# [WHAT YOU WILL DO]
Print the lines that run from the line with "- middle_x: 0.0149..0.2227" to the line with "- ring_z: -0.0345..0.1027", keeping both end lines, exactly as they appear in the entries below, and nothing else.

Recorded data
======
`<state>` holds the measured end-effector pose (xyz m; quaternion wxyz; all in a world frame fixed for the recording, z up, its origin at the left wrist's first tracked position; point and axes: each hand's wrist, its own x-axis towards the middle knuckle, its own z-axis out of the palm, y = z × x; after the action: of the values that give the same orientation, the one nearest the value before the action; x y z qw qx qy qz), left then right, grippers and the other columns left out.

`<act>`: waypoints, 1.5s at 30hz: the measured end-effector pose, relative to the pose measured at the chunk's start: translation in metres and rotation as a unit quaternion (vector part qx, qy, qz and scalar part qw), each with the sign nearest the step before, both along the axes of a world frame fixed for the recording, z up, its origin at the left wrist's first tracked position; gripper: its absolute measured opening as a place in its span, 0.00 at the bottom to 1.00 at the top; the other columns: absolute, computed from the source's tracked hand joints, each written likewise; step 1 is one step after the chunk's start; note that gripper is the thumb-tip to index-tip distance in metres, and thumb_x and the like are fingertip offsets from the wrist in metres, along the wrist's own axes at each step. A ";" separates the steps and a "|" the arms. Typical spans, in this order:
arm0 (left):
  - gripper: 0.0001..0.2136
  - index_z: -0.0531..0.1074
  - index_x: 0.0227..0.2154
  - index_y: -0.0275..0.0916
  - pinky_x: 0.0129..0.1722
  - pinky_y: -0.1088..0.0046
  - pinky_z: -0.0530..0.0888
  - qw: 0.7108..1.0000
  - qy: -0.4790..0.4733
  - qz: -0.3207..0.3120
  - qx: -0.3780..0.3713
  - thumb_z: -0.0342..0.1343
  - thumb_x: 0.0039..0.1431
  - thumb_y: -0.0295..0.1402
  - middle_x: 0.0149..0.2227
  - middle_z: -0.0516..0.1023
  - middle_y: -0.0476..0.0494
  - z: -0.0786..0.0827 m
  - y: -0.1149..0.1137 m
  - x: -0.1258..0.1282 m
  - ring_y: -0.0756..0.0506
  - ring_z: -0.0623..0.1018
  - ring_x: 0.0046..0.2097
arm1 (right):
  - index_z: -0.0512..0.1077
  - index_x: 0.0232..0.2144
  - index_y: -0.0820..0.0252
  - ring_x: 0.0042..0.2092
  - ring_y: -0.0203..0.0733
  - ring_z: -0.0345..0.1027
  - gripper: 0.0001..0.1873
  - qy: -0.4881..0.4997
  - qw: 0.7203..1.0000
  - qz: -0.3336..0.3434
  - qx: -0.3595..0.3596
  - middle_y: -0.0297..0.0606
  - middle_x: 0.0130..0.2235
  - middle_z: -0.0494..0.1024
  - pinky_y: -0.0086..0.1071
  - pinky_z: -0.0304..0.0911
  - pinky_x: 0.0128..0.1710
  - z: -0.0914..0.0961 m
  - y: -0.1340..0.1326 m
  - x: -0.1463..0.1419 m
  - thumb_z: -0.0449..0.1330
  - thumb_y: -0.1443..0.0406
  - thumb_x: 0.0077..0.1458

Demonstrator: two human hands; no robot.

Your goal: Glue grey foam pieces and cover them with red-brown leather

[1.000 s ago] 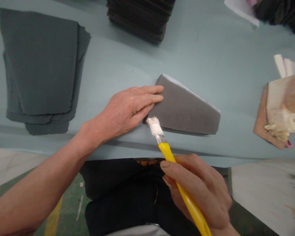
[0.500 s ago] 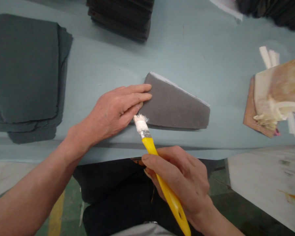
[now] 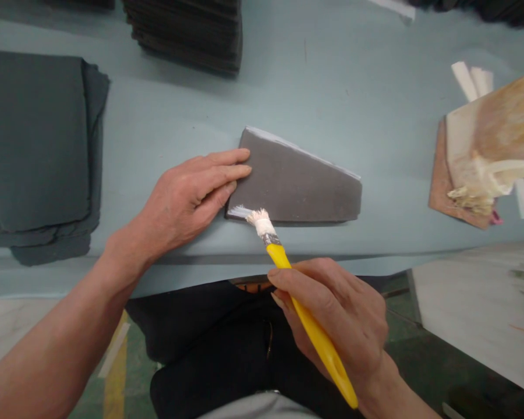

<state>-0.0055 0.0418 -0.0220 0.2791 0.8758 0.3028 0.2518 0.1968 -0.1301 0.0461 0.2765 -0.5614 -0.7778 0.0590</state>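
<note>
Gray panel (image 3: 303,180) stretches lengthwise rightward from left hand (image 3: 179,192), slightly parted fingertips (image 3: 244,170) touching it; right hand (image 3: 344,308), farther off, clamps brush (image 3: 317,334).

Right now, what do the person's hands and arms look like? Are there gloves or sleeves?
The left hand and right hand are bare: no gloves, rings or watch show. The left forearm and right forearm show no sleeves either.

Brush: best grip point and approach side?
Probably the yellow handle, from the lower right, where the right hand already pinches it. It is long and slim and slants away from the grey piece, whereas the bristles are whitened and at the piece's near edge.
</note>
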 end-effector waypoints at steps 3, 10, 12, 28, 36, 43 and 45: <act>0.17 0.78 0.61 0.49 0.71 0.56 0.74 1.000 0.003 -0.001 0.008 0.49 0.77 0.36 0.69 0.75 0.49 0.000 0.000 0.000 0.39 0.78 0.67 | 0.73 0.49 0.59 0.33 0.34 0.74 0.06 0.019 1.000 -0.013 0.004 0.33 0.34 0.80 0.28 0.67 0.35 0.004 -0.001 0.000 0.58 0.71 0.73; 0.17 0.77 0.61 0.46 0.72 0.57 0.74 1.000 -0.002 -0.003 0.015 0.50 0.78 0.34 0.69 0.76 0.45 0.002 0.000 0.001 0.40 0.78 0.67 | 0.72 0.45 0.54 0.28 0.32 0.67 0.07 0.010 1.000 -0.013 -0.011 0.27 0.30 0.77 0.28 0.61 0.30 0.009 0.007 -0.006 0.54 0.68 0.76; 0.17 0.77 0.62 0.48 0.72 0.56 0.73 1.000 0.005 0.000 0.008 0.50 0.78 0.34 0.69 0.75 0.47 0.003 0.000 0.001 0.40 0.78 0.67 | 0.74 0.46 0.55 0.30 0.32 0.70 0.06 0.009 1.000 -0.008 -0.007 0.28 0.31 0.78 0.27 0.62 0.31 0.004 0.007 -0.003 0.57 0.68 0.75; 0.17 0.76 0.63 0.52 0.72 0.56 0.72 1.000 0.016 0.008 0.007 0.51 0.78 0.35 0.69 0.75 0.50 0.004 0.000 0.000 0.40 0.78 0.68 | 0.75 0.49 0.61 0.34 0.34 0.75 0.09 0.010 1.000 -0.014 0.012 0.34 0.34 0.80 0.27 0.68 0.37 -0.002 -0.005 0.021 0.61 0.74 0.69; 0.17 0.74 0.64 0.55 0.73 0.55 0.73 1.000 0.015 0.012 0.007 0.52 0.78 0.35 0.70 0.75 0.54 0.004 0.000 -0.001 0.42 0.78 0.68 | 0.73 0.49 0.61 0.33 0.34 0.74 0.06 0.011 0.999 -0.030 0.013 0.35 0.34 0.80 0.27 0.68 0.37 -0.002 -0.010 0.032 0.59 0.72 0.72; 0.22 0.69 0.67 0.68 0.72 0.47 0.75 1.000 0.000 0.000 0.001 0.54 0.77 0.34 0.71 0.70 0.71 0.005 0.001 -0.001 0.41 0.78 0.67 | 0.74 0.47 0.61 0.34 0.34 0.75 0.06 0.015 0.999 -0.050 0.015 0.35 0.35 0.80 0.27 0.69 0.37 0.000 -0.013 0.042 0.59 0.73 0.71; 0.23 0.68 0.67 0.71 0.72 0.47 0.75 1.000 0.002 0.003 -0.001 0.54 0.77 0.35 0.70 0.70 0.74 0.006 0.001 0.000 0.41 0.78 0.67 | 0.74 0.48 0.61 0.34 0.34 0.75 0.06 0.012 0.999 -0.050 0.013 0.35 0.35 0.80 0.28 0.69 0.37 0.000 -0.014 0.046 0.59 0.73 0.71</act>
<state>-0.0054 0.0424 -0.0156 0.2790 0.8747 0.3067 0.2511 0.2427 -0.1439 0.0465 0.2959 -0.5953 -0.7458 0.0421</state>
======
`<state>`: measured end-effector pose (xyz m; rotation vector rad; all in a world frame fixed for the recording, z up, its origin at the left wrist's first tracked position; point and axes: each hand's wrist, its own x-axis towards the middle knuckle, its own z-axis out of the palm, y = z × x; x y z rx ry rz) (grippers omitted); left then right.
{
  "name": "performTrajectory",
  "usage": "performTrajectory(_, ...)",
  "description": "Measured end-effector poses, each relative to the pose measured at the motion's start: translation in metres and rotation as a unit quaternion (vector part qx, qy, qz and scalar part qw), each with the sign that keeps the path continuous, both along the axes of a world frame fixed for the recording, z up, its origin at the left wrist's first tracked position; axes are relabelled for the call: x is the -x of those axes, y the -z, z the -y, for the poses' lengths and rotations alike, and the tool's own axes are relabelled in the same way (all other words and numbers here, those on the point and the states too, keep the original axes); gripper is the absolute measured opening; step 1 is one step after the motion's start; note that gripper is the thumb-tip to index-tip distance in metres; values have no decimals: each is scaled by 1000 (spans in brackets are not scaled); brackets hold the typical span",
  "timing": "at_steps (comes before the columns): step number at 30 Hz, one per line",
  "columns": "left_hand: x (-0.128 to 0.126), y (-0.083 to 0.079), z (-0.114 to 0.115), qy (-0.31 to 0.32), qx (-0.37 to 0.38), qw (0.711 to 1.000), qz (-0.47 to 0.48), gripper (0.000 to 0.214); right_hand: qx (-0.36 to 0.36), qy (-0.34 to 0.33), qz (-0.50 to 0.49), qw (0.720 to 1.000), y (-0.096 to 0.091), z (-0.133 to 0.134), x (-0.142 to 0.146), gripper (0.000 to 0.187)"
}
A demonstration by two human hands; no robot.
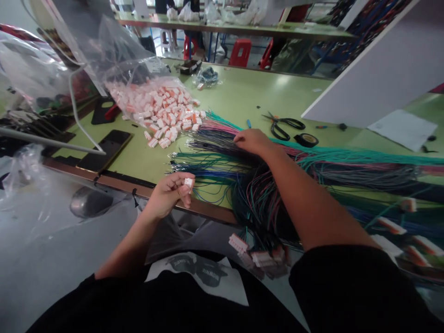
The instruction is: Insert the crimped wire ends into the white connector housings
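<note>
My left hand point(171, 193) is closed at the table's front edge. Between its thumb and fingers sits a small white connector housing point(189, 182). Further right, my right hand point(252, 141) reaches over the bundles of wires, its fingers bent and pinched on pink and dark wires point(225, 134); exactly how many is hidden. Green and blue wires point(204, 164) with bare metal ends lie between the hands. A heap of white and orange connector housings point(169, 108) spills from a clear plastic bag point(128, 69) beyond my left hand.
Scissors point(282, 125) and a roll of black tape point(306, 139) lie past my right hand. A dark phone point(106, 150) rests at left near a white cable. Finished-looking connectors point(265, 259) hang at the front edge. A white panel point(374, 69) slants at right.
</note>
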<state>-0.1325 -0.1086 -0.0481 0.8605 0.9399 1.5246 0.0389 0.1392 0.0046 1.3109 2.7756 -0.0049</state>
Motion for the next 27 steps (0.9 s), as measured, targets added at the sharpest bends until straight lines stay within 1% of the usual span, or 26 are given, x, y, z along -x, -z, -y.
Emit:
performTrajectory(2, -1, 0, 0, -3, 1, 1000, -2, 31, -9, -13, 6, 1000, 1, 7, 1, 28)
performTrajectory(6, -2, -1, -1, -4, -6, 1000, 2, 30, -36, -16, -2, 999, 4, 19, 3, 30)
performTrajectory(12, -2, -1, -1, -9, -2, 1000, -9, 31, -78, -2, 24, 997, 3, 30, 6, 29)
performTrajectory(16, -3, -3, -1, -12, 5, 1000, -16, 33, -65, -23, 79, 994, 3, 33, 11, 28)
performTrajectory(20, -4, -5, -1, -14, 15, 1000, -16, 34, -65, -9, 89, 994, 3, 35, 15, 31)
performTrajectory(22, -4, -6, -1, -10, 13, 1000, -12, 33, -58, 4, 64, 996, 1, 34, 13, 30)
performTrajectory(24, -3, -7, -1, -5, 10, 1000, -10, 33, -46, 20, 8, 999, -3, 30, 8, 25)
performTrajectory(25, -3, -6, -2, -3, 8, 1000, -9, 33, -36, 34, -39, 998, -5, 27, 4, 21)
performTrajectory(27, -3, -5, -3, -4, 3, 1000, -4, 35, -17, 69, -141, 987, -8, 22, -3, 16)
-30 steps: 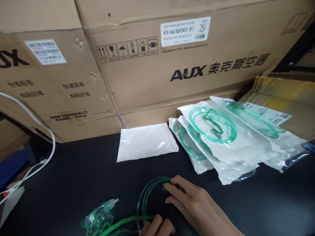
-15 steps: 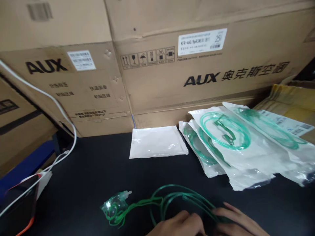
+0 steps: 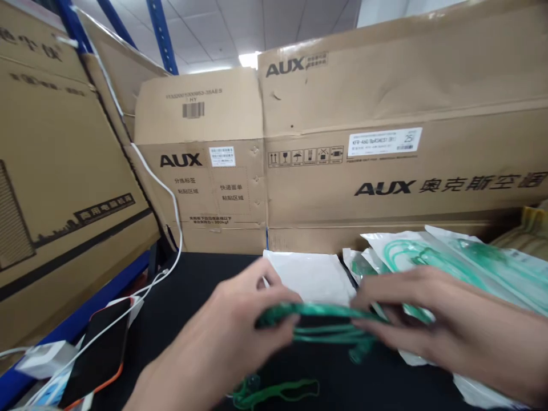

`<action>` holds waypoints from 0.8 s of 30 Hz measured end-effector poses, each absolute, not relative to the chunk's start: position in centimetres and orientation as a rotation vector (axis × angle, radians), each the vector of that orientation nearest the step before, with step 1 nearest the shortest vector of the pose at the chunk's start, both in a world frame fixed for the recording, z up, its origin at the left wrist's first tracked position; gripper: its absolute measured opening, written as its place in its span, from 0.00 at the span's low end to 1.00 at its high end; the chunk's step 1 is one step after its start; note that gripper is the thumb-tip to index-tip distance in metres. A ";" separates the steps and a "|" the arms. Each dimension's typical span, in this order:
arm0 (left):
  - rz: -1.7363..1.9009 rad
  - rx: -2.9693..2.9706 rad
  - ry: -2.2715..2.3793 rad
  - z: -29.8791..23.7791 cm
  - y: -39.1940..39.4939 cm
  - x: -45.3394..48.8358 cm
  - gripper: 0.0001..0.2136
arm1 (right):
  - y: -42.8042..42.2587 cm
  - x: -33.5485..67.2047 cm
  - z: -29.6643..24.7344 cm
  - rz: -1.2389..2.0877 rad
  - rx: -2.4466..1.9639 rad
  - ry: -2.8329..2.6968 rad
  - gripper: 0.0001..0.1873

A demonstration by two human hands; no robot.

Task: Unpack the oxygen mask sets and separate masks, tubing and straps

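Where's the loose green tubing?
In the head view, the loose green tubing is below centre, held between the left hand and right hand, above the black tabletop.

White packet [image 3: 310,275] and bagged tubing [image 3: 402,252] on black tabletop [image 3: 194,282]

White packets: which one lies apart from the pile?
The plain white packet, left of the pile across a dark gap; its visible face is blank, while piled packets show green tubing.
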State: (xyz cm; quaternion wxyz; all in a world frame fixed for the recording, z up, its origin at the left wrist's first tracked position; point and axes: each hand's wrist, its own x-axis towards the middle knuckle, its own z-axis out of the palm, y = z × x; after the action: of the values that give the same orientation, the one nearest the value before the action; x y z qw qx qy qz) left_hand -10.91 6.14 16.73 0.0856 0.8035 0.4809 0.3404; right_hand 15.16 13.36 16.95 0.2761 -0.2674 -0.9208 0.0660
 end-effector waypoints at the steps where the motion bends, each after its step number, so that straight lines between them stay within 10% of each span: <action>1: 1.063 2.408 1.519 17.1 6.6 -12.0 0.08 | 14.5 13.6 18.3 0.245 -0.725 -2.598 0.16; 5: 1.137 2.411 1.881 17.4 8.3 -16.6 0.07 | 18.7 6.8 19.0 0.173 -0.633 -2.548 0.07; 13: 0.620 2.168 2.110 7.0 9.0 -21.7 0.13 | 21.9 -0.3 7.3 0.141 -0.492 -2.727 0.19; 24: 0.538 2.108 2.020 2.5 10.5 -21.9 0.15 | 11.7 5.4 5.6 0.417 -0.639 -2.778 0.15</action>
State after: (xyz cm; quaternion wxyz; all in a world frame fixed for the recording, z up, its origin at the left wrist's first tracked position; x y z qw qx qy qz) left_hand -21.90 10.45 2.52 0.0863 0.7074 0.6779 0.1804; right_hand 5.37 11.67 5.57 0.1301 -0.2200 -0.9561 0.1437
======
# [WRITTEN ANSWER]
  - middle_x: 0.0149..0.2227
  - middle_z: -0.0516..0.1023
  - middle_y: -0.0476..0.0494
  - z: -0.0786..0.0827 m
  - y: -0.1149..0.1137 m
  - x: -0.1258..0.1282 m
  - ring_y: -0.0756..0.0506
  - ring_z: -0.0623..0.1018
  - ring_x: 0.0046..0.2097
arm1 (right):
  - index_z: -0.0512..0.1077
  - index_x: 0.0232..0.2144
  - index_y: -0.0820..0.0252
  - ring_x: 0.0042..0.2092
  - ring_y: -0.0203..0.0733
  - ring_z: -0.0345..0.1027

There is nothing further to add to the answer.